GENDr is an attempt to answer some of the questions that are raised from a close reading of Cheney-Lippold. His interest is in how algorithmic models act as a form of persuasion, through “the capacity of suggestion to softly persuade users towards models of normalized behavior and identity…” How does this power of persuasion actually work? Do users of digital interfaces truly become slaves to the power of algorithmic inference? What does it feel like to have a system declare your gender identity?
When you use GENDr, you can “watch” the algorithm as it categorizes your gender, as well as the results of this marketing system: the varying products. On one hand, the application visualizes and brands these algorithmic models of marketing analysis. With its seductive design and modern interface, GENDr transforms this algorithmic process into readable ratios, all the while reducing the process of gender identification into a personal shopping experience.
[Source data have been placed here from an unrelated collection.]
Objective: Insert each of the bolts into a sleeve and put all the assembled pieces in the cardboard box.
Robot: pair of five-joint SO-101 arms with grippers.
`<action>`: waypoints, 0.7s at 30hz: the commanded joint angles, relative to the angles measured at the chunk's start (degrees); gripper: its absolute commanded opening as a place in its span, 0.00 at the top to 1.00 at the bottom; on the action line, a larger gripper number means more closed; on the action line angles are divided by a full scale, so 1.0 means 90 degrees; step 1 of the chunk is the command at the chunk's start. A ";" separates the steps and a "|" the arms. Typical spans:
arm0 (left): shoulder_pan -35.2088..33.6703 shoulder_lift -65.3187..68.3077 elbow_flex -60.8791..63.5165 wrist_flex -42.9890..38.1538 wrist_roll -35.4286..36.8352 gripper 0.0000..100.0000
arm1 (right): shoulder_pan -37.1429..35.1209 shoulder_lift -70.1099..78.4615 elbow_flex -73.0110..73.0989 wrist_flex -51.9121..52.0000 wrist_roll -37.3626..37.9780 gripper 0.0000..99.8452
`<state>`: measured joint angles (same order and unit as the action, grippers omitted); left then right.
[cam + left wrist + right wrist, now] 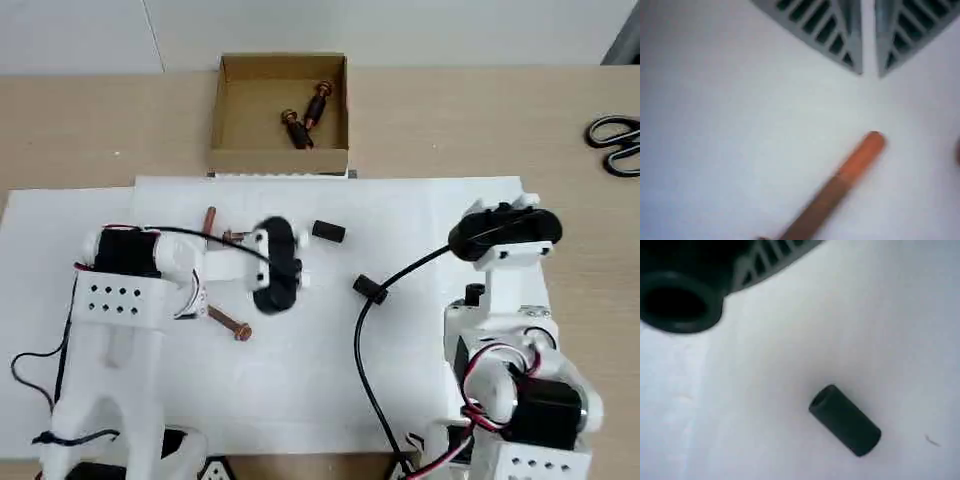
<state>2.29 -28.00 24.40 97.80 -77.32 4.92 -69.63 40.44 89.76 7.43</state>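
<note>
The cardboard box at the back holds two assembled bolt-and-sleeve pieces. Three copper bolts lie loose on the white paper: one upright-looking, one beside the arm and one nearer the front. My left gripper hangs over the paper right of them. In its wrist view the left gripper is shut with nothing in it, just beyond a bolt's tip. My right gripper is raised at the right, shut on a black sleeve. Another black sleeve lies on the paper below it. A sleeve lies mid-paper.
The white paper covers the wooden table. A black cable loops across it with a small black piece on it. Scissors lie at the far right edge.
</note>
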 commanded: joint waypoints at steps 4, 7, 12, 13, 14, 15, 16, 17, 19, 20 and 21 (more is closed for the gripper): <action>0.0000 0.0000 0.0542 -0.0098 -0.2374 0.99 | 0.0142 -0.0044 0.0420 -0.0337 -0.0049 1.00; 0.0000 0.0010 0.1011 -0.0654 -0.2706 0.99 | 0.0132 -0.0024 0.0586 -0.0523 -0.0049 1.00; -0.0010 0.0010 0.1656 -0.1700 -0.2852 0.98 | 0.0132 0.0005 0.0752 -0.0777 -0.0049 1.00; -0.0010 0.0049 0.1734 -0.1856 -0.2852 0.97 | 0.0132 0.0005 0.0762 -0.0777 -0.0049 1.00; -0.0010 0.0117 0.1763 -0.1973 -0.2852 0.95 | 0.0132 0.0005 0.0762 -0.0777 -0.0049 1.00; -0.0020 0.0205 0.1773 -0.2081 -0.2852 0.93 | 0.0132 0.0005 0.0762 -0.0777 -0.0049 1.00; -0.0049 0.0313 0.1763 -0.2168 -0.2852 0.92 | 0.0132 0.0015 0.0762 -0.0777 -0.0049 1.00; -0.0098 0.0430 0.1763 -0.2295 -0.2852 0.92 | 0.0132 0.0015 0.0762 -0.0777 -0.0049 1.00; -0.0147 0.0664 0.1763 -0.2520 -0.2852 0.91 | 0.0132 0.0015 0.0762 -0.0777 -0.0049 1.00; -0.0156 0.0752 0.1753 -0.2589 -0.2842 0.91 | 0.0132 0.0015 0.0762 -0.0777 -0.0049 1.00; -0.0156 0.0821 0.1744 -0.2647 -0.2833 0.91 | 0.0132 0.0015 0.0772 -0.0777 -0.0049 1.00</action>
<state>1.14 -21.93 40.40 77.14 -78.20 5.63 -69.54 47.56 84.04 7.43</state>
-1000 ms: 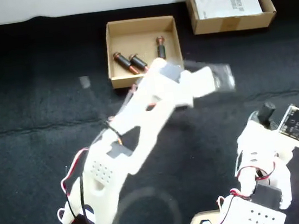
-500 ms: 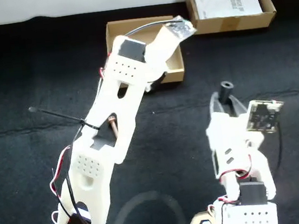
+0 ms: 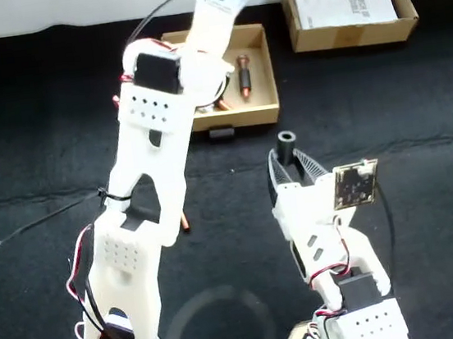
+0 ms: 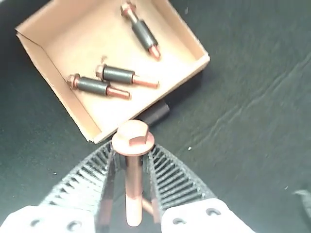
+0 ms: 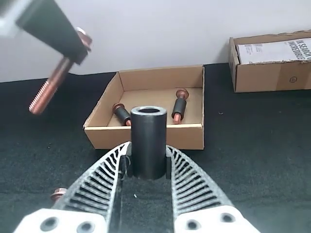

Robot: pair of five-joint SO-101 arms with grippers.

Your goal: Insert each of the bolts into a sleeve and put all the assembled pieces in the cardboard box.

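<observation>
Left gripper [image 4: 132, 151] clamps bolt [image 4: 133, 187], arm stretched over cardboard box [image 4: 58, 34]; right gripper [image 5: 147, 148] clamps sleeve [image 5: 148, 127] upright before box. Left wrist view gives us three assembled pieces [image 4: 116, 74] inside box; high view's arm covers some.

There are three assembled pieces [image 4: 141, 30] [image 4: 121, 75] [image 4: 95, 86], two unassembled bolts [image 4: 133, 179] [image 3: 185, 222], two empty sleeves [image 5: 148, 141] [image 4: 155, 112], two cardboard boxes [image 3: 233, 120] [image 3: 351, 36] and two robot arms [image 3: 154, 187] [image 3: 325, 232].

assembled pieces [image 4: 116, 74] in cardboard box [image 3: 245, 118] | loose sleeve [image 3: 222, 134] before it | second box [image 3: 351, 36] right
</observation>
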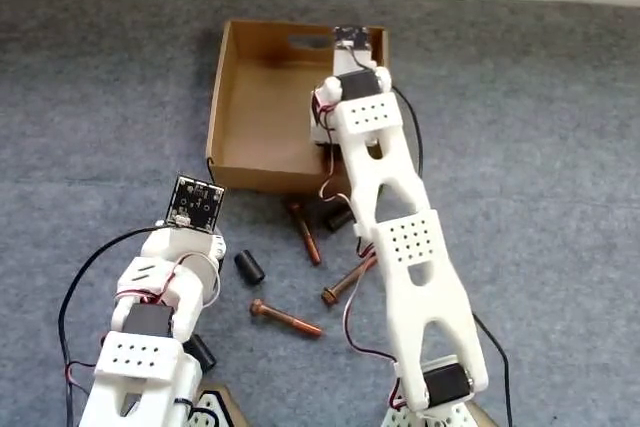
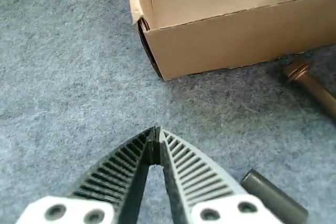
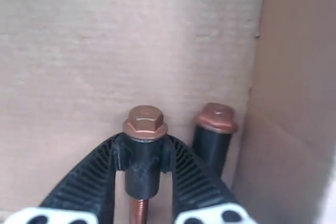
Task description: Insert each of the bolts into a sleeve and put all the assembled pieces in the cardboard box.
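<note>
Right jaws clamp sleeved bolt (image 3: 145, 132) in cardboard box (image 3: 105, 35); left jaws closed, empty.

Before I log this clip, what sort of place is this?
Probably a robotics test bench rather than a working shop: two white robot arms sit on a grey carpeted table, with a cardboard box and loose bolts and sleeves laid out like practice parts.

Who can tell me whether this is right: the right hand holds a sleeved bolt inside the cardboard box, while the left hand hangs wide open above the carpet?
Not quite: the left hand is shut, not open, above the carpet, as the left wrist view shows. The right hand does hold a sleeved bolt inside the cardboard box.
</note>
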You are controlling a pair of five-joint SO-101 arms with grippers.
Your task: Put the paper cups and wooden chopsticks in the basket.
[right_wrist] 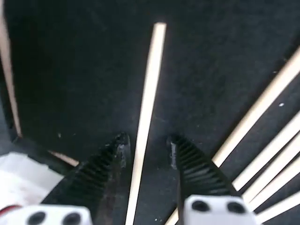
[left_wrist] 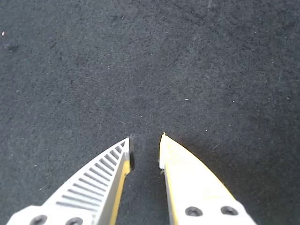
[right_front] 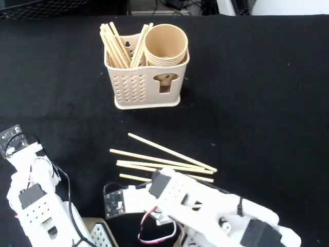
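R tool (right_wrist: 147, 143) open, jaws astride one pale wooden chopstick (right_wrist: 151, 79) of loose bunch (right_front: 169, 165) nr near edge of black table (right_front: 267, 103), prob. lined up for pinch; L tool (left_wrist: 145, 139) narrow, empty; beige slotted plastic basket (right_front: 133, 87) far-centre.

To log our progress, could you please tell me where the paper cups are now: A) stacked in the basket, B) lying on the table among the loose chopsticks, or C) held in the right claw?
A: the paper cups stand stacked in one compartment of the basket, next to the upright chopsticks.
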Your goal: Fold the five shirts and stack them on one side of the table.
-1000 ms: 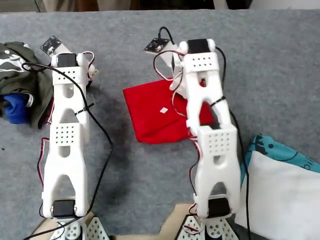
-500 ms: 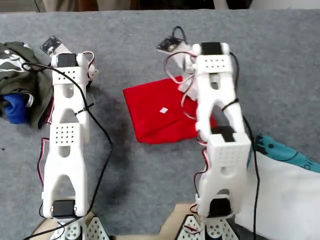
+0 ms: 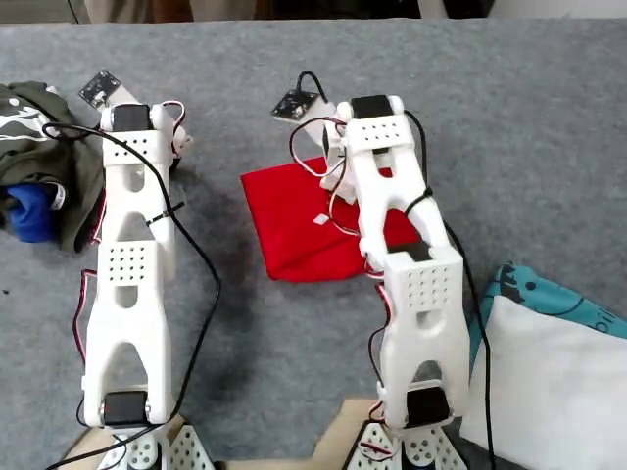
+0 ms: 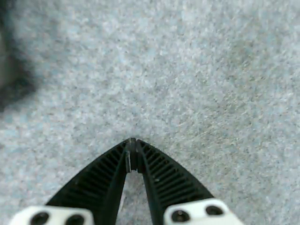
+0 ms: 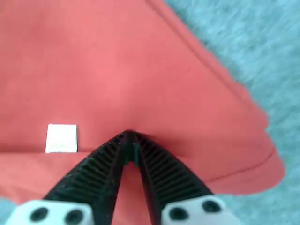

Further, the application transforms algorithmic surveillance into an interactive, digital, and, most importantly, personal experience. Issues of algorithmic control and concerns about privacy can be acted out through engagement with the app.
The goal here is to provide an alternative to the lecture or essay or even the gallery show. If we can produce and distribute an experience that engages in the same manner as the same apps and platforms which GENDr seeks to critique, then perhaps we can start to break the control which our algorithmic masters have over us as user/consumers.
See? It’s easy.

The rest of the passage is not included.